All About Multiple Sclerosis

More MS news articles for October 2003

24 from Sheriff's Department ride to fight MS

October 3, 2003
By Tracy Idell Hamilton
Express-News Staff Writer

Cpl. Annette B. Johnson of the Bexar County Sheriff's Department was diagnosed with multiple sclerosis in April of this year.

Saturday, 24 of her co-workers — including Sheriff Ralph Lopez — will tie orange bandannas around their heads and join more than 2,000 other cyclists for 150 mile, two-day ride to Corpus Christi to raise money for the Lone Star chapter of the Multiple Sclerosis Society.

Johnson, who turned 39 this week, is still on the job. Her MS — , an autoimmune disease that affects the central nervous system — was diagnosed after recurring migraines and blurred vision turned, in one frightening day, into almost total blindness. An MRI discovered lesions on her brain, a hallmark of MS. She was put under the care “of a wonderful neurologist, Dr. Ann Bass,” has regained her sight, and is now in an FDA-backed experimental treatment program.

She inscribed a personal message of thanks on every one of those 24 bandannas.

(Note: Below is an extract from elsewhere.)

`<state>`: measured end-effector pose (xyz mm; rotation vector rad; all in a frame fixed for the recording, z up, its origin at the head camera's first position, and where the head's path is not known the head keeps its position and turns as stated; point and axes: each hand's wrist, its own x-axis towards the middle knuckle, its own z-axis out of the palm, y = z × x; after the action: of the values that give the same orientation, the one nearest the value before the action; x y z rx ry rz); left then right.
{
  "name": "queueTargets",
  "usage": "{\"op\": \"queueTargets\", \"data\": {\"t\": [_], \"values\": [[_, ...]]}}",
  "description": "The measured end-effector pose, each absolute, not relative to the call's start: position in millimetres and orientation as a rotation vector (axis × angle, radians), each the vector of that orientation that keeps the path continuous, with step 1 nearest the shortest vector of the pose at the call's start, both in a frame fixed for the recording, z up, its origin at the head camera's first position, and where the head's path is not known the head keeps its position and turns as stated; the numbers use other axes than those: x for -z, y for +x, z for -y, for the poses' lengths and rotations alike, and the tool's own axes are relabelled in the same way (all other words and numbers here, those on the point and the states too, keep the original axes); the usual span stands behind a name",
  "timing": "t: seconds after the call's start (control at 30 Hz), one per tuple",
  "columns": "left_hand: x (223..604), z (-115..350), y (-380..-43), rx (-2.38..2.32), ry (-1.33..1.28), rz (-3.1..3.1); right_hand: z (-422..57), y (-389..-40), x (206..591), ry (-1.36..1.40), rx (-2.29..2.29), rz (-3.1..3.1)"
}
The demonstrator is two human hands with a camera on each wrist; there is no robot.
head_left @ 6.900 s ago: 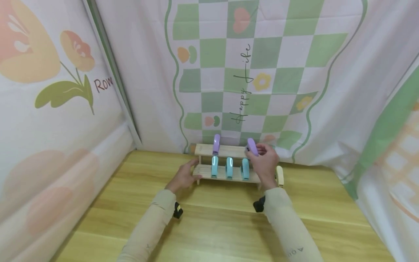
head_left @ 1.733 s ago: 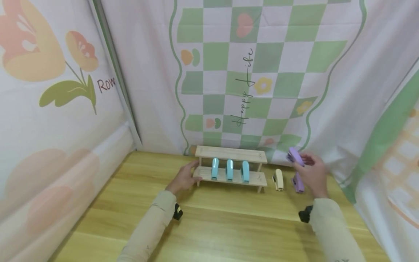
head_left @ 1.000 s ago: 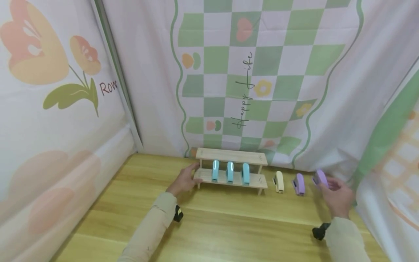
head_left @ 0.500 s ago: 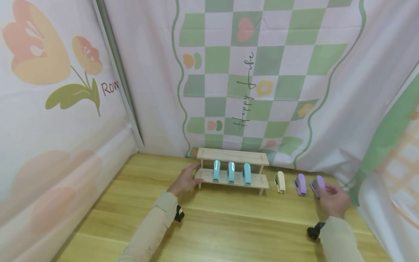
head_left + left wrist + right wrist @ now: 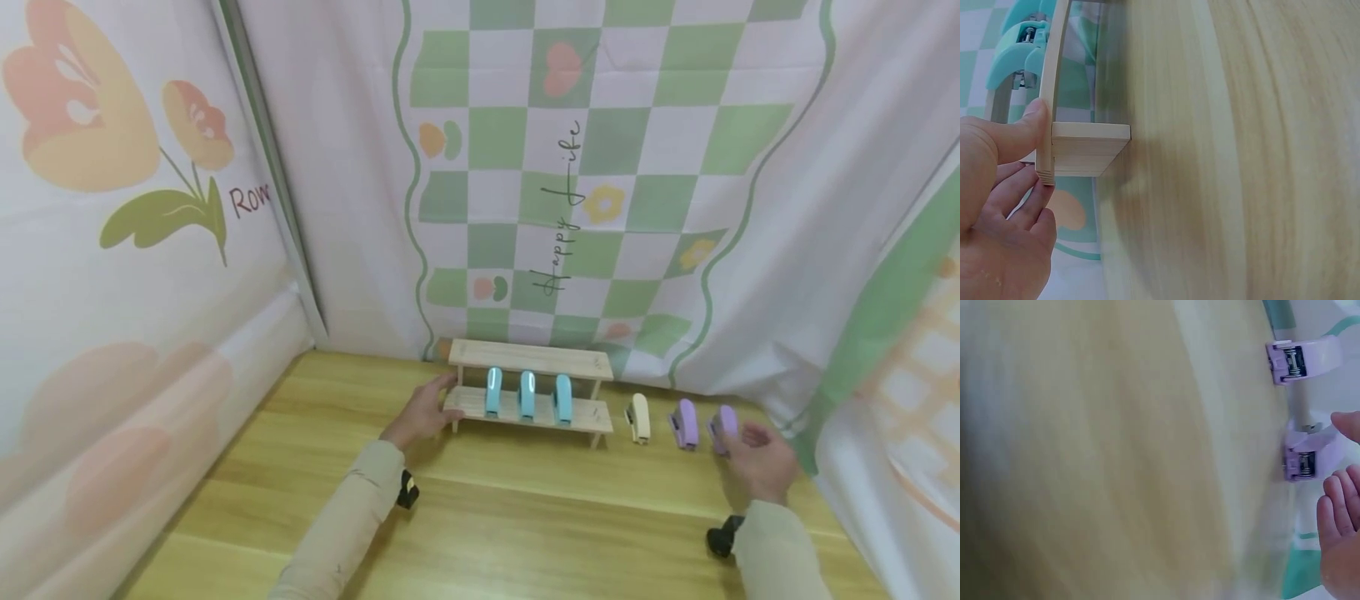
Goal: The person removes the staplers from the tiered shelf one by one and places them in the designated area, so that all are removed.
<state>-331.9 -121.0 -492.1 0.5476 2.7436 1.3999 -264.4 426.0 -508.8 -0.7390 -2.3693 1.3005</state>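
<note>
My left hand (image 5: 424, 412) grips the left end of the lower board of a two-tier wooden shelf (image 5: 465, 402), the thumb above and fingers below in the left wrist view. Three teal staplers, the left one (image 5: 492, 392), middle one (image 5: 527, 395) and right one (image 5: 562, 400), stand in a row on that lower board. My right hand (image 5: 763, 467) is spread beside the rightmost purple stapler (image 5: 723, 429) on the table, thumb and fingers apart in the right wrist view. Left of it stand another purple stapler (image 5: 684, 424) and a cream stapler (image 5: 638, 418).
The upper board (image 5: 528, 357) of the shelf bears nothing. A checked curtain (image 5: 555, 208) hangs right behind the shelf, with more cloth at both sides. The wood-grain table (image 5: 525, 533) spreads in front.
Both purple staplers have gone from the upper board to the table, right of the cream one. My right hand has let go of the second. The left hand keeps its grip on the shelf.
</note>
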Motion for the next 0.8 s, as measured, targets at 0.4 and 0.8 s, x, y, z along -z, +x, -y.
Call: {"op": "queueTargets", "data": {"t": [0.4,0.8], "values": [[488.5,122.2,-330.6,-1.384,0.532,-2.764,-372.8,-267.5,481.7,-0.324,-1.069,2.568],[488.7,118.8,-329.1,-1.392,0.514,-2.736,-264.5,-269.8,470.1,-0.025,-1.298,2.484]]}}
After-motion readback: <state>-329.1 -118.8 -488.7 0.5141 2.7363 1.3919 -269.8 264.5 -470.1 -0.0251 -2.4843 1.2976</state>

The wearers are her “Pedal Partners” in the ride.

“I didn't even know we had a team,” Johnson said. “I heard about a meeting over the P.A. system and went to it. I was just stunned. It means so much to me. But they're not riding just for me. They're riding to find a cure.”

Toward that end, each cyclist pledges to raise at least $200 for the ride. Many raise much more—between $1,000 and $25,000, according to Roy Rangel, the Lone Star chapter's vice president and executive director. This weekend the Lone Star chapter will make $750,000 from this ride, one of three it sponsors each year. The take from all three rides tops $8 million, Rangel said.

This is the first year that the Sheriff's Department has done the ride as a group, and team captain Deputy Chief Keith L. Charlton said he's incredibly gratified to see how many people signed up.

“The bonding has just been tremendous,” Charlton said. “It's boosted morale among the entire office, too, not just among riders.”

He thinks even more would have signed up if they'd had more time to prepare.

“It was sort of last-minute this year, but next year we're going to plan ahead. I know we'll have many more riders.” Deputy Jason Garcia, who traded his mountain bike for a road bike for this trip, is riding to do a good deed and challenge himself. Having Johnson as a “Pedal Partner” reminds him that he's lucky.

“This challenge is a fraction of what people with multiple sclerosis have to deal with,” he said.

Thanks to years of research, funded in part by events like this one, what most MS sufferers must deal with these days are quality-of-life issues, Rangel said. MS is hardly a death sentence—even a wheelchair is no longer inevitable.

There are now five different drugs on the market that slow down the symptoms of MS, and research is continuing. Symptoms can include fatigue, blurred or double vision and numbness or tingling in the limbs. MS is usually diagnosed between the ages of 20 and 50. The disease primarily affects women, but Johnson is quick to point out that it can attack anyone at any time.

“It crosses all boundaries,” she said, “gender, race and class. Anyone can get it.

“This ride is important because it raises money, but it also raises awareness,” she continued. “I had never heard of it. I could have gone blind.”